Many of our friends saw us floundering and wanted to help us figure it out. Housing options and invitations came in. The possibilities varied, but they all seemed to involve accepting the determination that we had our hands full now and wouldn’t be able to continue under these conditions. I kind of agreed, of course, but I thought it best to wait for some kind of “sign” from God since we had been caught off guard by most of what happened.
Then, seemingly out of nowhere, Julissa got a call from an old neighbor asking if we could help her find a room available to rent. We knew Lonnie Aguilera from when Santiago was just born (before we went up to Paradise) back in 2008. She lived in a big boarding house that shared the parking lot next to our cottage.

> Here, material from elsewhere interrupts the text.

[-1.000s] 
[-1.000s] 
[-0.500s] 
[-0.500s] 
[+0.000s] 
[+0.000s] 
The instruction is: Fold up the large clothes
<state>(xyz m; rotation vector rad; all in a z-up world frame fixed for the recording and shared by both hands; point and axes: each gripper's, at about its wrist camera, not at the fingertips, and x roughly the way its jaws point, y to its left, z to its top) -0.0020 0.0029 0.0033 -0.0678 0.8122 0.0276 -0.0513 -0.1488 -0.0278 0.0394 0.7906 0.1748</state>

She would bring us food, offered us kitchen supplies that we needed, and helped arrange for my in-laws to stay in that house for almost 3 months. Since moving away, she started participating in a food ministry for the street crowd in Chico’s downtown park. So when she asked Julissa if we could accommodate someone else in the house, our initial thought, even despite the cooking for close to 150 people, was overwhelmingly yes. Excited, we met with her that same evening and talked through the details.
So long story short, in July, Lonnie moved in and we are very pleased she is here. The added rental income is just about right for our budget. And at the same time we get to experiment with a shared living situation. I thought it might be difficult to find a good housemate, considering that we have two young children and we’re trying to live a semi-unconventional life (see our rule of faith). But both aspects were “no brainers” for her. It’s a good feeling.
Another piece of good news is the possibility of me going to Pemba, Mozambique for a 12-day visit to Iris Ministries. I’m looking forward to the cross-cultural experiences I’ll have while serving there and also the learning I expect to receive from the people I meet. The arrangements for this trip have been kind of daunting—again, probably more than I can handle. But I’m learning to trust now even more through the Spirit.
Which is kind of the point of this update, really. As God demonstrates his love for us in tangible ways, we are loving him back with our child-like trust, knowing that he will do exactly what he said. Why wouldn’t he keep on providing for all that his children ask for? Pray for us as we go further and deeper in. We send our love to each one of you.